Raytheon CEO: All companies cyberbreached

Growing connectivity leaves systems more vulnerable, according to Tom Kennedy.

Raytheon President and CEO Tom Kennedy spoke to the Davis Leadership Forum at Jacksonville University on the business of cybersecurity.
Raytheon President and CEO Tom Kennedy spoke to the Davis Leadership Forum at Jacksonville University on the business of cybersecurity.
  • News
  • Share

Imagine while on the way to work, the driver of a vehicle suddenly loses control of its critical systems, such as acceleration, brakes or steering.

Or the prescriptions of a hospital’s patients are altered, resulting in injuries and deaths.

Maybe stock market data is altered, causing widespread selling to drive prices down, or buying to drive them up.

All are scenarios that have happened, or can happen, Raytheon Chairman and CEO Tom Kennedy told attendees of the Davis Leadership Forum luncheon at Jacksonville University on Thursday.

Raytheon, based in Waltham, Massachusetts, is a leading developer of electronic combat systems and missile defense technology.

Speaking on “The Business of Cyber Security,” Kennedy, who heads the nation’s third-largest defense contractor with 2016 sales of $4 billion, discussed threats to the national defense, infrastructure, such as the power grid, large and small businesses and individuals.

Nation states, hackers for hire and “hacktivists,” he said, are a constant threat to an evermore connected world.

“Cybersecurity vulnerabilities are much more than the IT systems,” Kennedy said. “Everything is connected. Today your factories are connected. They have robotics and it is all tied back to the equipment manufacturer who is monitoring it for prognostics.”

That constant exchange of data, similar to that between the dozens of microprocessors that control systems in modern automobiles, provides portals for hackers to enter for the purpose of mining data, modifying data, disrupting systems and even inciting unease among a population.

Companies such as Raytheon, he said, work tirelessly to keep pace, if not stay ahead, of the “game” that can be played by hackers in any garage or basement anywhere in the world. Hackers can even lease space in the same internet “cloud” used by their targets.

“There are two types of companies,” Kennedy said, “companies that know they have been breached and companies that don’t know they have been breached.”

Kennedy described four key areas of cybersecurity vulnerabilities: nation states seeking access to company systems and infrastructure; criminal activity by those working to steal and monetize personal information; hacktivists pursuing political or social agendas; and a company’s own employees either through “poor cyberhygiene” or rogue workers seeking to do the company harm.

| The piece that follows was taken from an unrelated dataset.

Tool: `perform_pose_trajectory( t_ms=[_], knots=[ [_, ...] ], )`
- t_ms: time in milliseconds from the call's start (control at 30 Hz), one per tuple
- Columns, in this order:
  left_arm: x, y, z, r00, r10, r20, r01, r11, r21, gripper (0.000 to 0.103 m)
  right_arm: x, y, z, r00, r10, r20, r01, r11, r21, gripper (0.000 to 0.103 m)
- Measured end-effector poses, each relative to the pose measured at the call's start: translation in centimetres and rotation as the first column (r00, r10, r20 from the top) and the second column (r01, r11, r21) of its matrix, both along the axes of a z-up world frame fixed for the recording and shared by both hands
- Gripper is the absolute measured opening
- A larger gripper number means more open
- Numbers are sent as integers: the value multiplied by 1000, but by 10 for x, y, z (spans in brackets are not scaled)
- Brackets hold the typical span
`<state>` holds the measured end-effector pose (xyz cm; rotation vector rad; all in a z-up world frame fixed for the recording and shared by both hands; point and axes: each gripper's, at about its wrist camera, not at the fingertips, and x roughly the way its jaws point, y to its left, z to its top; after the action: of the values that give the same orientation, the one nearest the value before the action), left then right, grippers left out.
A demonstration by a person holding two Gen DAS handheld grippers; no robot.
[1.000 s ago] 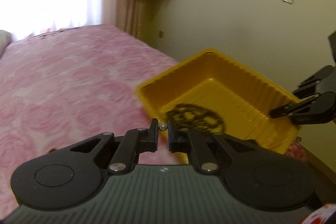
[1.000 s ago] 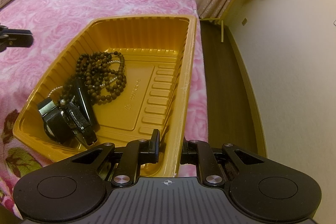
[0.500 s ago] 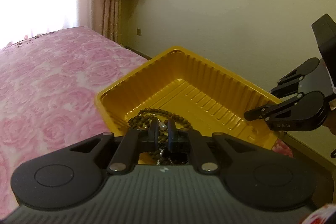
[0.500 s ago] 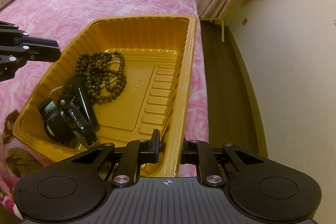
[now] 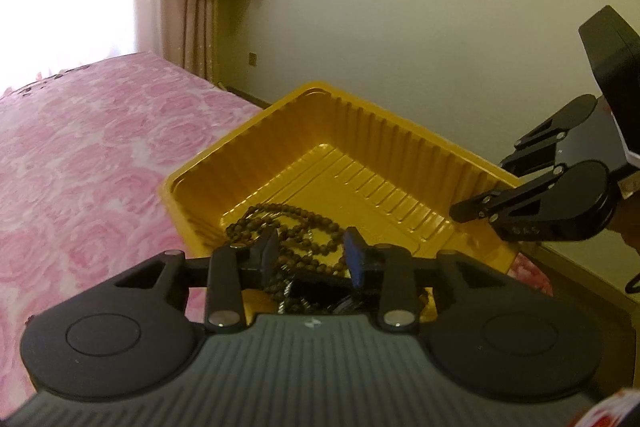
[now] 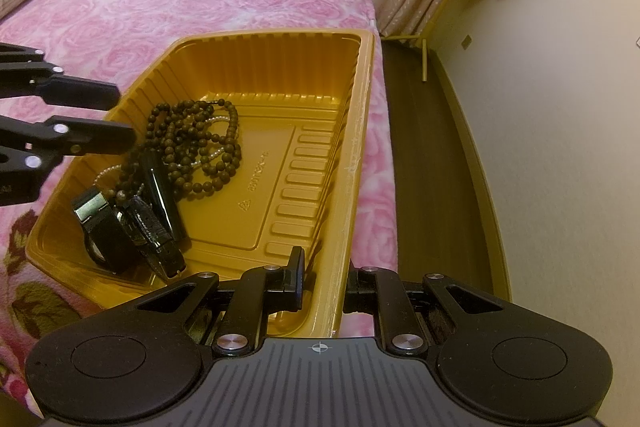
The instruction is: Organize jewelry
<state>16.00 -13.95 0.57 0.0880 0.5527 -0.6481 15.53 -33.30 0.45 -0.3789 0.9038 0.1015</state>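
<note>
While the right tool (image 6: 322, 281) is kept clamped on the yellow tray's (image 6: 362, 131) near wall, the left tool (image 5: 312, 253), its jaws just parted and empty, should be lifted straight clear. The pearl strand (image 6: 214, 157) now lies in the tray among the brown beads (image 6: 192, 143), beside the black watches (image 6: 132, 227); snagging a loop is to be avoided.

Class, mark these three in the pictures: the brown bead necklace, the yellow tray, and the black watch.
brown bead necklace (image 6: 192, 147), right wrist view, on the heaped bead loops.
yellow tray (image 6: 362, 131), right wrist view, on its right rim.
black watch (image 6: 106, 233), right wrist view, on its strap.
</note>
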Motion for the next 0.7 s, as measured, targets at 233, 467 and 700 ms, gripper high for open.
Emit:
perform_pose_trajectory(
  t_ms=[233,467,700],
  knots=[
    [-7,43,-8,995,103,5,-103,995,4,32,0,0,0,1000,0,0,0,1000,1,15],
    [-6,114,-30,951,308,-17,-307,951,40,32,0,1,1,1000,0,-2,0,1000,1,15],
    [23,159,-56,895,445,-10,-442,891,104,32,0,1,1,1000,-1,-3,1,1000,1,15]
  ],
)
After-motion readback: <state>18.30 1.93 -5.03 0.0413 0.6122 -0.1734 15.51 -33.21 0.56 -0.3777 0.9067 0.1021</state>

“Everything is connected, and everything that is connected is vulnerable to cyberattacks,” Kennedy said. “Threat has significantly increased. There are nation states out there that are trying to break into company systems, get into our infrastructure and have the ability to do damage to us now and in the future. I guarantee Sony never thought North Korea would hack into their systems.”

After decades of supplying the physical tools for warfare, in 2007 Raytheon began “being hammered daily” by cyberattacks, Kennedy said.

In response, the company purchased 17 cybersecurity companies and merged them into its own in-house capability.

To leverage that investment, it formed a cybersecurity division, which Kennedy said earns $600 million in annual revenue in government and private contracts.

Raytheon’s artificial intelligence monitors systems and activities from the factory floor to the desktop computer, issuing warnings when threats are detected.

The system, Kennedy said, was credited with saving the life of one company’s employee when it detected unusual internet activity that led to an intervention of a suicide attempt.

“If you are a leader of a business organization, it is important to be proactive when it comes to cybersecurity,” Kennedy said.

“You’ve seen what can happen when you get one of these breaches. Equifax is there to secure your information, and they lost your information. One breach of cybersecurity blew up their business model,” he said.

A retired U.S. Air Force captain, Kennedy joined Raytheon in 1983 in engineering radar development. He holds several patents credited with advancing radar and electronic warfare technologies.

Of the company’s 63,000 employees, 10,000 are veterans, he said. National security is a priority.

“We work both the sword and the shield,” he said of the company’s offensive and defensive weaponry production. “We also develop cyberbullets. We have to protect ourselves from the battlefield all the way up.”